Two experienced advisors from Strategos, the consultancy led by Gary Hamel, maintain that the obstacles most executives identify as the causes of innovation dysfunctionality are merely symptoms. The actual root causes are deeply embedded in the leadership behaviors, management processes, people skills, and values and culture of their companies. Their guide to how to be an effective serial innovator shows companies how to act systemically and in concert on the true sources of the problems.

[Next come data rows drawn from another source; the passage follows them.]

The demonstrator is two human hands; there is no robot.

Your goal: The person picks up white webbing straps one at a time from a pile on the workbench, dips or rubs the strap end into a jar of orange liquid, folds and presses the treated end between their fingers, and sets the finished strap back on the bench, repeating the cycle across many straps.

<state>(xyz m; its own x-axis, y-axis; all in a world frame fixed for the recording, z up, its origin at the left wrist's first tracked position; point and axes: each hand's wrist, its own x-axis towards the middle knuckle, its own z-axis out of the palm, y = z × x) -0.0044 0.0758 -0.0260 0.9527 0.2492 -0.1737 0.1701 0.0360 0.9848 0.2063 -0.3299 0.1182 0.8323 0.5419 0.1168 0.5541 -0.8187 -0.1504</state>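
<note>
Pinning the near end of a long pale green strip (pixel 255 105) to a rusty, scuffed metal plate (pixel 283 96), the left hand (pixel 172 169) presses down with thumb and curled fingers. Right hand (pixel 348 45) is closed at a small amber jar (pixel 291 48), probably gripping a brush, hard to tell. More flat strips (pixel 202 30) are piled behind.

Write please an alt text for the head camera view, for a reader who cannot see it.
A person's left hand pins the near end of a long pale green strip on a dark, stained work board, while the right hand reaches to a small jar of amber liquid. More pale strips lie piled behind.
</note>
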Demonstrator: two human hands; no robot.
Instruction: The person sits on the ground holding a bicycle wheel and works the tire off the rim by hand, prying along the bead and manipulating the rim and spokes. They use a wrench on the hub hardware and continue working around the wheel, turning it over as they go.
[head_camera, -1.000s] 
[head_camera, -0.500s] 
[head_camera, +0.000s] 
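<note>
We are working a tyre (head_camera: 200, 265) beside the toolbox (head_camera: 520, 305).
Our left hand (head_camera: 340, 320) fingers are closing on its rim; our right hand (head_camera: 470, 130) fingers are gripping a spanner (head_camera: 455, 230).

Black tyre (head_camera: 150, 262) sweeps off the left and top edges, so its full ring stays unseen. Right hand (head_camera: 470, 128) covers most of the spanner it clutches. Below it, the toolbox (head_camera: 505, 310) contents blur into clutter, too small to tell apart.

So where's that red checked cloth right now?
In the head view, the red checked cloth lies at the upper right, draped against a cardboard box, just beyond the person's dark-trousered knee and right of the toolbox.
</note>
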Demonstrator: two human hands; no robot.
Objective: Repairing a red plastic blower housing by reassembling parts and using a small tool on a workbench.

But before you attempt such an important strategic initiative such as a growth or innovation project, you’ll want to read two articles that offer expert guidance on how to enlist and inspire stakeholders to wholeheartedly participate in them:
Consultants at Starizon warn leaders that that they are making a mistake if they assume that a new change initiative will take hold just because the business spends countless hours, valuable brain cells, and barrels full of money doing the research, analysis, goal-setting, and implementation planning necessary to come up with a transformative strategy. If you want your change message to actually alter how things are done in your world, then weave your message about the new strategy into a compelling and memorable story, a strategic narrative. Because only when leaders immerse their employees in compelling and inspirational strategy stories will their companies develop a unity of purpose.
Steve Denning, a consultant to many major corporations, explains that “as more and more firms grasp that narrative is central to addressing many of today’s key leadership challenges – for example, articulating the risks and opportunities identified by strategic-management tools like strategic plans, scenario analysis, and dilemma resolution – the question becomes: how is a CEO to make effective use of storytelling?” Leading companies increasingly recognize the need to train leaders to use artful narrative to inspire and guide their organization to respond effectively to these strategic challenges.